_EXERCISE DESCRIPTION_
Listed below are entries; give the number of lines among them that include "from", and only that number.

_DATA SHOWN_
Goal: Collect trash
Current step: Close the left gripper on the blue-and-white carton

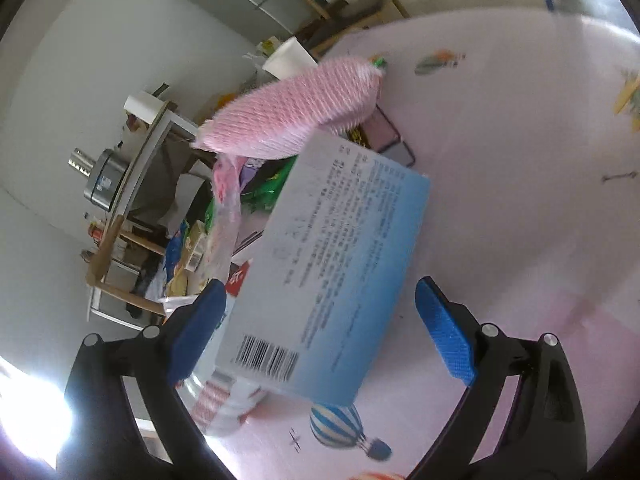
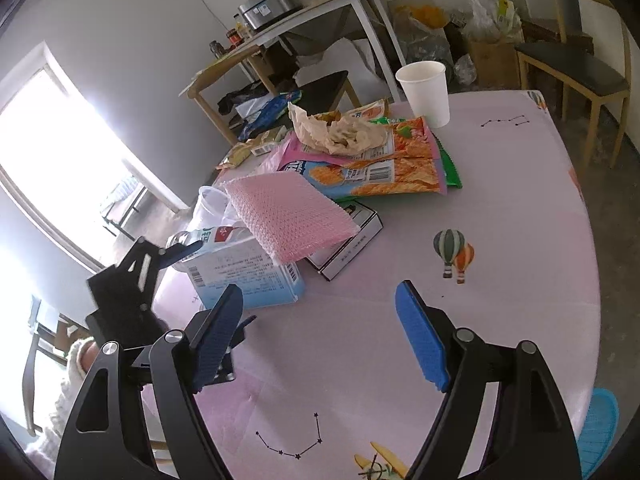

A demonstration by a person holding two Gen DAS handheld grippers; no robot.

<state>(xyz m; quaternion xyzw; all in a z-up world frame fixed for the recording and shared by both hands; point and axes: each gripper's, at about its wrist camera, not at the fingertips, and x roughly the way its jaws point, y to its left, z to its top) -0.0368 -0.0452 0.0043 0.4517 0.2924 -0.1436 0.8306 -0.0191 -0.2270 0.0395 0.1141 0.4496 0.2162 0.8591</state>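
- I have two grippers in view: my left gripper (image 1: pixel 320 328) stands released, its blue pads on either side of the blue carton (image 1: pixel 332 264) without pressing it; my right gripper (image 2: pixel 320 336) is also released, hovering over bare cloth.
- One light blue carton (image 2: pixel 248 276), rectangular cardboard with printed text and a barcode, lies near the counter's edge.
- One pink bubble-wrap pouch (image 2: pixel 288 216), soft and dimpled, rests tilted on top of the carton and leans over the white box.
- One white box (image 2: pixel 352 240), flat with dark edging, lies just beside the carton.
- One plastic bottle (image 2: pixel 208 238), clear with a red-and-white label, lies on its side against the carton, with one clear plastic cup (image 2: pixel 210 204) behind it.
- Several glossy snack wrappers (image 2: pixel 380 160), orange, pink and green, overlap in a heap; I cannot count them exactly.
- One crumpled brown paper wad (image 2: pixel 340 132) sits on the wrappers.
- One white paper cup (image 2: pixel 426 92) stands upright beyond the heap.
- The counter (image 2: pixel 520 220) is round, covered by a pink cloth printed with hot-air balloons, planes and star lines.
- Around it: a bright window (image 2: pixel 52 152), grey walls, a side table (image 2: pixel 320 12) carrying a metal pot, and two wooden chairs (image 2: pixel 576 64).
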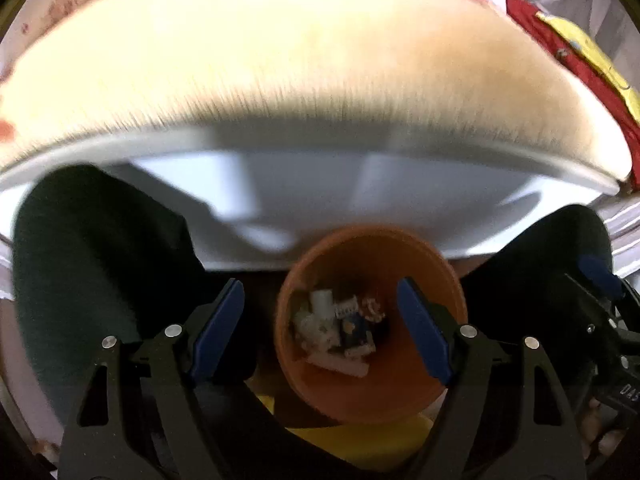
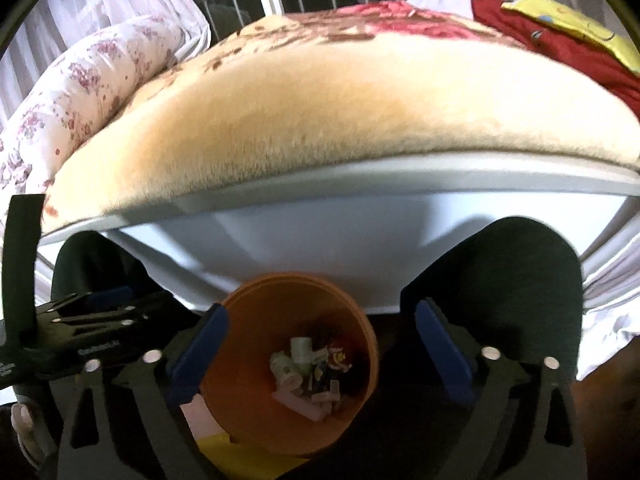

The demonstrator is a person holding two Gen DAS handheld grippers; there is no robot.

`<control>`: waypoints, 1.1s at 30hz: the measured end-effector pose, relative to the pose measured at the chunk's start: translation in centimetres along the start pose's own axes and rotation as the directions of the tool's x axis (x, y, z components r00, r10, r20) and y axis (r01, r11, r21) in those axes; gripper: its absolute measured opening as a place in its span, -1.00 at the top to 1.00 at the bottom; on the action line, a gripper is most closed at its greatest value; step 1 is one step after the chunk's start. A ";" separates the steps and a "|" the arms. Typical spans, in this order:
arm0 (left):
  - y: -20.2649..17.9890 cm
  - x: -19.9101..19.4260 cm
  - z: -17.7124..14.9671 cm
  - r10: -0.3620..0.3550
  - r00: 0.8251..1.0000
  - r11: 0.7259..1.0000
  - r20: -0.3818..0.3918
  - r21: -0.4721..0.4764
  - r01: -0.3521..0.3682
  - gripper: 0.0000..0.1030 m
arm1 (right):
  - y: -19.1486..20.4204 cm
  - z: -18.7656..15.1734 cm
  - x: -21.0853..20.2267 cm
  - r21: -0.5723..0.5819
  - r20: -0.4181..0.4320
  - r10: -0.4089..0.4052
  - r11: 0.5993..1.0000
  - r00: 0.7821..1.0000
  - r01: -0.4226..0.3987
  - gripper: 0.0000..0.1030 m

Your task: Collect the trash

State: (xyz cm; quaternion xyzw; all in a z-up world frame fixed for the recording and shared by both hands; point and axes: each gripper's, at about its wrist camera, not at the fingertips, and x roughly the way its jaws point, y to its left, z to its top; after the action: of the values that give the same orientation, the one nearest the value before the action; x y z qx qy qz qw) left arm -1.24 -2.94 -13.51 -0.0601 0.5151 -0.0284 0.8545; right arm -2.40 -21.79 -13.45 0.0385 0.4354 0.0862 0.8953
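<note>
An orange bin (image 1: 400,384) stands on the floor below the bed's edge, between the person's knees. It holds several pieces of trash (image 1: 340,328): white scraps and printed wrappers. My left gripper (image 1: 324,328) hangs open and empty above the bin. In the right wrist view the same bin (image 2: 240,408) and trash (image 2: 312,376) lie below my right gripper (image 2: 320,352), which is also open and empty. The left gripper (image 2: 100,312) shows at the left edge of that view.
A cream fleece blanket (image 2: 320,112) covers the bed, whose white frame (image 2: 320,224) overhangs the bin. A floral pillow (image 2: 80,84) lies at the left, red and yellow cloth (image 2: 560,40) at the right. Dark-trousered knees (image 1: 100,260) flank the bin. Something yellow (image 1: 380,436) lies under it.
</note>
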 end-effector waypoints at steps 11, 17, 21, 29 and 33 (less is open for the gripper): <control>-0.6 -10.0 0.9 0.098 0.925 0.992 0.366 0.040 -0.121 -0.76 | -0.3 2.4 -5.4 0.045 0.192 -0.083 0.996 0.978 0.076 -0.89; -0.1 -11.5 1.2 0.100 0.908 0.992 0.406 0.024 -0.120 -0.76 | 1.0 2.4 -6.5 0.011 0.220 -0.086 0.996 0.972 0.086 -0.89; 0.2 -11.6 1.1 0.094 0.908 0.994 0.408 0.009 -0.107 -0.76 | 1.5 2.3 -7.0 -0.011 0.240 -0.089 0.995 0.967 0.094 -0.89; 0.1 -11.3 1.0 0.100 0.914 0.994 0.394 0.007 -0.112 -0.76 | 1.8 2.3 -7.0 -0.009 0.236 -0.090 0.995 0.967 0.095 -0.89; 0.0 -11.0 0.9 0.098 0.918 0.994 0.383 0.013 -0.112 -0.76 | 1.8 2.3 -6.9 -0.010 0.233 -0.091 0.995 0.968 0.096 -0.89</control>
State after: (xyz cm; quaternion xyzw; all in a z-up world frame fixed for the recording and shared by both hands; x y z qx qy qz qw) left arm -5.63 -1.64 -3.45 -0.0221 0.3409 0.0209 0.9396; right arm -4.97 -21.27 -6.43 0.0182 0.3282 0.0434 0.9434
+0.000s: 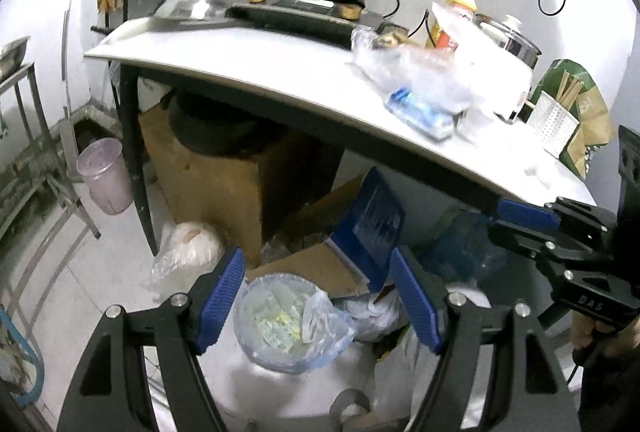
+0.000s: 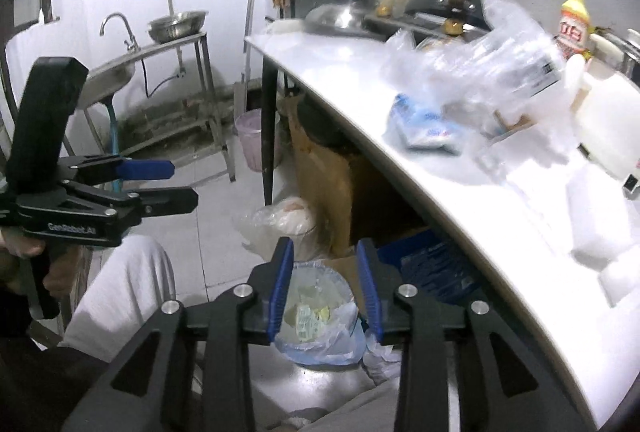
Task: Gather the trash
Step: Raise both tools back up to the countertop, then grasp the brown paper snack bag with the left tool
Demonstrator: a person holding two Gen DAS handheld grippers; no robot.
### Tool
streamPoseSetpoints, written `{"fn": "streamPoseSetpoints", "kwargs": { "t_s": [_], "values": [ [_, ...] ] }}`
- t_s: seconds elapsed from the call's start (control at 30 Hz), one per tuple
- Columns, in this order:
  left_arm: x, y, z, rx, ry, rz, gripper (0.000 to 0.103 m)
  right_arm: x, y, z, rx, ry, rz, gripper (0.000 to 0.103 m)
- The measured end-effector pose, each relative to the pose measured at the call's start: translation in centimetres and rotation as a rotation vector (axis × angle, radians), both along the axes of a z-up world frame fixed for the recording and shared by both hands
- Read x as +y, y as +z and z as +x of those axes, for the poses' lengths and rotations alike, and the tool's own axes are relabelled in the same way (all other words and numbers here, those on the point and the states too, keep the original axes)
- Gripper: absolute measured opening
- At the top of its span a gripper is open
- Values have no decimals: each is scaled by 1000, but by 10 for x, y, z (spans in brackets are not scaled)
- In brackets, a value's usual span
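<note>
While both grippers hang empty over the bin, the trash waits up on the table.

With fingers spread wide on the left gripper (image 1: 318, 296) and parted, holding nothing, on the right gripper (image 2: 324, 292), both sit above the bag-lined trash bin (image 1: 286, 320) on the floor. Crumpled clear plastic wrappers (image 1: 432, 75) and a blue packet (image 1: 424, 111) lie on the table (image 1: 248, 59); I'd lift one gripper, pinch a loose fold near the edge, then carry it straight down.

You're wearing pale grey trousers (image 2: 120, 272); your black grippers (image 1: 320, 296) are showing blue ribbed pads (image 2: 280, 288) and silver screws (image 2: 242, 290).
</note>
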State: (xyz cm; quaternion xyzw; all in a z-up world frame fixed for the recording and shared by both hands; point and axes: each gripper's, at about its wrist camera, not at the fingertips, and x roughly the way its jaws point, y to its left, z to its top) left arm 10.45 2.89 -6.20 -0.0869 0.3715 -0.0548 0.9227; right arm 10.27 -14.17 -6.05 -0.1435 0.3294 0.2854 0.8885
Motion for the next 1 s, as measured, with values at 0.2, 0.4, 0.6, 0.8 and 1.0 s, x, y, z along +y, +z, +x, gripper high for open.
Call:
{"fn": "streamPoseSetpoints", "kwargs": {
  "t_s": [0.2,0.4,0.6,0.8,1.0],
  "values": [
    [-12,31,20,-38,-19,30,75,-18,30,1,-37,-11,27,34],
    [-33,62,48,-83,-61,46,75,-36,69,3,-98,-30,75,42],
    [-58,94,83,-136,-99,66,75,-54,96,21,-137,-64,105,49],
    [-78,106,122,-142,-137,80,75,-78,112,42,-159,-92,137,52],
    [-109,103,167,-109,-211,130,75,-95,116,62,-162,-108,166,53]
  ]
}}
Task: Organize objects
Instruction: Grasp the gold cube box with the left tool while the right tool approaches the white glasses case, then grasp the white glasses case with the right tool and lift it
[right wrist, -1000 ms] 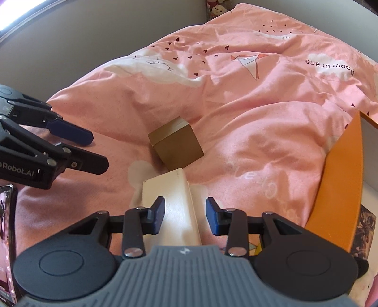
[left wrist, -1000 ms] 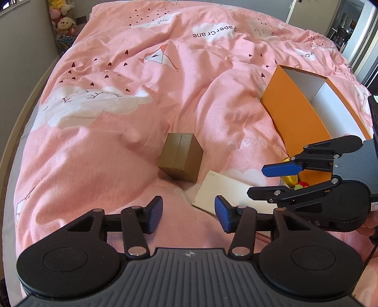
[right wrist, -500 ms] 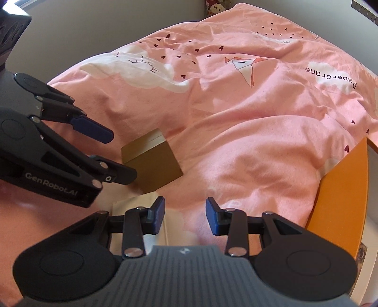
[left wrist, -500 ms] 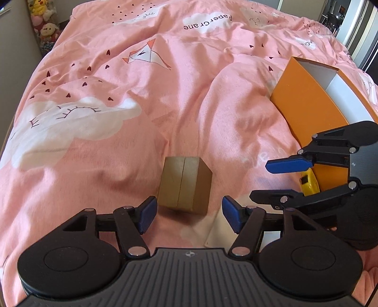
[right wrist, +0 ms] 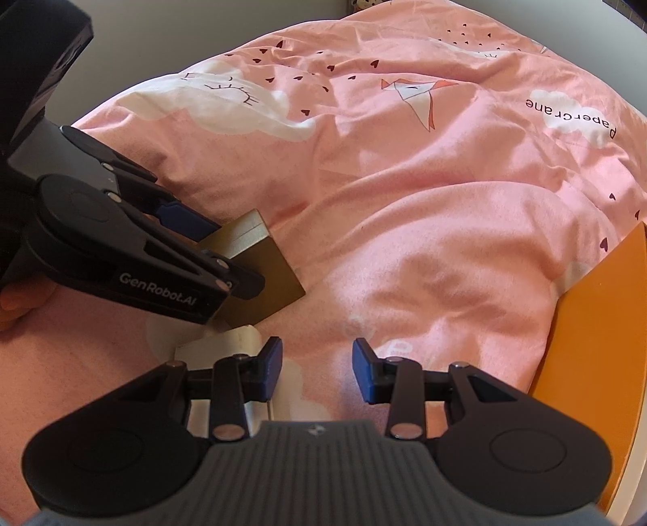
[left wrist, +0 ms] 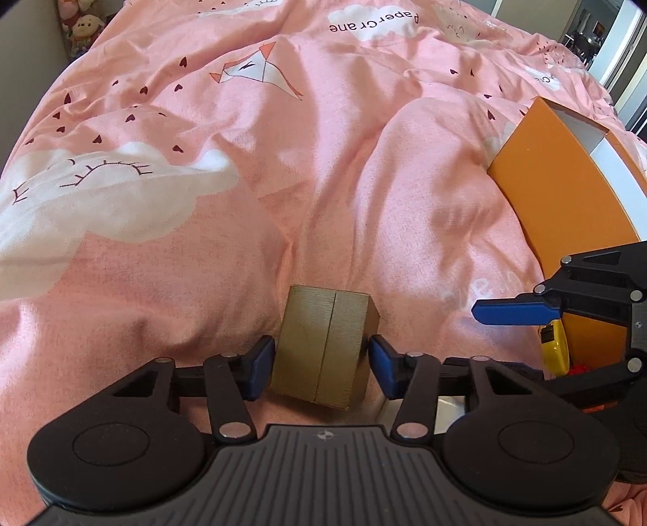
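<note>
A small gold-brown box sits on the pink bedspread. My left gripper is open and straddles it, one blue pad on each side with a thin gap. The box also shows in the right wrist view, partly behind the left gripper. My right gripper is open and empty over the bedspread, to the right of the box. A flat cream box lies just below the gold box. An orange box with a white inside stands at the right.
A yellow object and something red lie by the orange box's near end, behind the right gripper. Plush toys sit by the wall at the far left. The bedspread is wrinkled and soft.
My left gripper has moved forward until its open fingers straddle the gold box. My right gripper has drifted right, off the cream box.
</note>
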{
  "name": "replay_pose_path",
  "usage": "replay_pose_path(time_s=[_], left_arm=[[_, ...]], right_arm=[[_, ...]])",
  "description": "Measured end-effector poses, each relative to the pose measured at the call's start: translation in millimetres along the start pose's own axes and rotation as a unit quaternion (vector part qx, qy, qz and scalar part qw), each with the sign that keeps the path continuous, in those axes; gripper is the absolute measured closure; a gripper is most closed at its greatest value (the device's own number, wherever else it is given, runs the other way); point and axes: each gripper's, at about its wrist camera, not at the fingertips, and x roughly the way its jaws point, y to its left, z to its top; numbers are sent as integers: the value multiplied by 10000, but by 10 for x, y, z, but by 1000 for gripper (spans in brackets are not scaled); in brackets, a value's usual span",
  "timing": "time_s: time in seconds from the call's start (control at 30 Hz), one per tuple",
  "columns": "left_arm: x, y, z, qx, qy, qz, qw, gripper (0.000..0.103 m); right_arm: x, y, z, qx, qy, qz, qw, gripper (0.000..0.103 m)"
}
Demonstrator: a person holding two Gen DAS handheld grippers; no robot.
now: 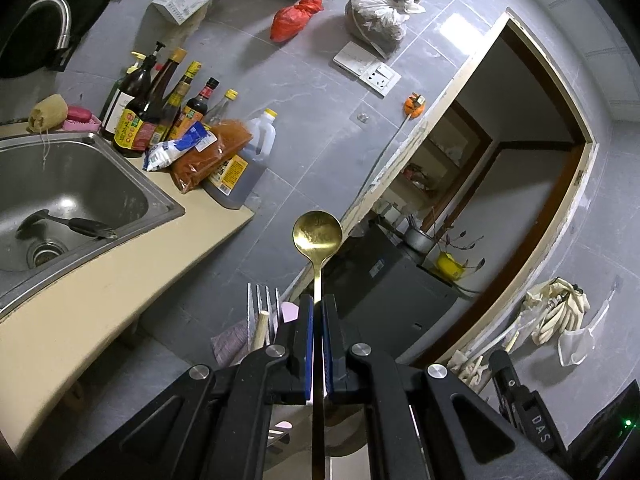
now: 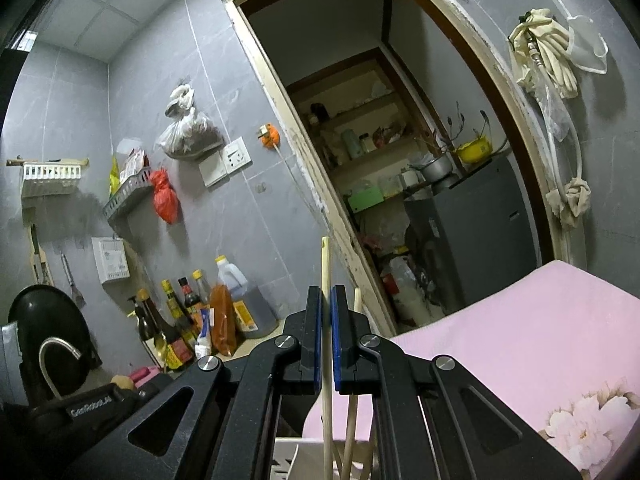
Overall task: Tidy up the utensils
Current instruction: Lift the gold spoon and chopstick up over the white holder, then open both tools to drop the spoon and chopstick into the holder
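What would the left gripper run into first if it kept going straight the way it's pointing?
Probably nothing close: beyond the gold spoon held in the left gripper, the line leads toward the doorway's edge and the grey tiled wall, though depth is unclear.

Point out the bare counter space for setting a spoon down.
Free: the beige counter strip in front of the sink, running toward the camera. Crowded: the far corner behind the sink, packed with bottles and bags.
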Motion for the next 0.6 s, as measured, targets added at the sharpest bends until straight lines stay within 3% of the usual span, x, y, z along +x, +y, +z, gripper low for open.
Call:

_REPLY_
2